**Task requirements**
Transcribe, word for word and without additions, each line below from the one containing "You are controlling" through the one containing "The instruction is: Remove", both ends included.

[Data records]
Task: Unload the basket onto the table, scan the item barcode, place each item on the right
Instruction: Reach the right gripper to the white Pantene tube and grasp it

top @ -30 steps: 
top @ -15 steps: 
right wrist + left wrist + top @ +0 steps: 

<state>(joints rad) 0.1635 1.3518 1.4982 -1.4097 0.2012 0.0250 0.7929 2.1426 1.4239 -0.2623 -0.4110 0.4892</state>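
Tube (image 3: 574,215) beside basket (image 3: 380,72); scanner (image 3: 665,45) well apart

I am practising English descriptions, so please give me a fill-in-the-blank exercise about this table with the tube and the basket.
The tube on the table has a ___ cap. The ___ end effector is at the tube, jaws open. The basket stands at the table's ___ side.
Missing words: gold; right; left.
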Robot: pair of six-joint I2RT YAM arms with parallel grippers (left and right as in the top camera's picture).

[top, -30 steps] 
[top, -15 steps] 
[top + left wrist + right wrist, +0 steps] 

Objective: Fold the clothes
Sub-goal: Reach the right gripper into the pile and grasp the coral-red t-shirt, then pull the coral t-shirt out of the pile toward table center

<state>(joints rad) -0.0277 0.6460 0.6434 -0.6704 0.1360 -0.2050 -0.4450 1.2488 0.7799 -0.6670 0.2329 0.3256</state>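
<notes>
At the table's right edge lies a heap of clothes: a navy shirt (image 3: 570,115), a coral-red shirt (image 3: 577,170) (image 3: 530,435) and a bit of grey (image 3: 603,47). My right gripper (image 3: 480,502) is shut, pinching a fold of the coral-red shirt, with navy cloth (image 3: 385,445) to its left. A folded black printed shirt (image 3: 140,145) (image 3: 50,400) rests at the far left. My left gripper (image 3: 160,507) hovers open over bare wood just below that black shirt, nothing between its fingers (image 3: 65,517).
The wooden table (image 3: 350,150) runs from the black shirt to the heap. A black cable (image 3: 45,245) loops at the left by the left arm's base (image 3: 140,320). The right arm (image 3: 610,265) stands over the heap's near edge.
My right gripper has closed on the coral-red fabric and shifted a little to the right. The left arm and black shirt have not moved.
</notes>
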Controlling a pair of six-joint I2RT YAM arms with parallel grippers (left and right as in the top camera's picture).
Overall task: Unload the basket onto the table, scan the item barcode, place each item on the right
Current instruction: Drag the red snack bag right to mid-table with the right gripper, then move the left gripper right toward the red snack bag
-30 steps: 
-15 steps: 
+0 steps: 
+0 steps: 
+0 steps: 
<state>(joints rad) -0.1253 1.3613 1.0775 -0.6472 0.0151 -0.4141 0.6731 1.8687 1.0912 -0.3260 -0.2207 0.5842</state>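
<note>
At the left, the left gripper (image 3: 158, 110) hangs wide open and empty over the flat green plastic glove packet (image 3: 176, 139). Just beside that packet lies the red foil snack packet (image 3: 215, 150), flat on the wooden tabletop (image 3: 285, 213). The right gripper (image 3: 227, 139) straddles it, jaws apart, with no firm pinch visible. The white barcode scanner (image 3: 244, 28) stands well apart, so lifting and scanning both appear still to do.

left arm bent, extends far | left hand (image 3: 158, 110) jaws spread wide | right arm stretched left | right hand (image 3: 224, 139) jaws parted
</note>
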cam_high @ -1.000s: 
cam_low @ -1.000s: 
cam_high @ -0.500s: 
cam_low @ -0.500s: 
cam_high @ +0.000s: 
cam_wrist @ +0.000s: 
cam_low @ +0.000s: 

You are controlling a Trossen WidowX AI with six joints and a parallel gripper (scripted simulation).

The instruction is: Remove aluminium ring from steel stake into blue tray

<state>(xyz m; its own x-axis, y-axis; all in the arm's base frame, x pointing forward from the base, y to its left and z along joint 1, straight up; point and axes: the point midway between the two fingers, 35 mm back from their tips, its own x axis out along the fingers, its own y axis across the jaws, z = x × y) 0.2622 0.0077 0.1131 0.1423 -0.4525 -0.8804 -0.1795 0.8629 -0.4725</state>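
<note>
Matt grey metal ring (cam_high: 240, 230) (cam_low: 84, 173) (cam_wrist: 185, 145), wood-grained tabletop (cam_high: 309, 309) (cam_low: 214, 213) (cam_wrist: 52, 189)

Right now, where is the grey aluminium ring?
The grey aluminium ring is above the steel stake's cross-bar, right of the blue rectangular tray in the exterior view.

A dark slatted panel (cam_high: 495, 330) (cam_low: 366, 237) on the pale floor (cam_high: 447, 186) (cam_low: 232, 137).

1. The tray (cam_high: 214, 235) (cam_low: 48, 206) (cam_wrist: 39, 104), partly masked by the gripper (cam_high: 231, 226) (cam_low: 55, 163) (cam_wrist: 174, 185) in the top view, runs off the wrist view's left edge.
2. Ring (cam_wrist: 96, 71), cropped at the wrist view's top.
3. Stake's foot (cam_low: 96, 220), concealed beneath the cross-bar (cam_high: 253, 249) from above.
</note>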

**Result of the task**
You are controlling a Trossen WidowX AI with six joints and a parallel gripper (scripted simulation).

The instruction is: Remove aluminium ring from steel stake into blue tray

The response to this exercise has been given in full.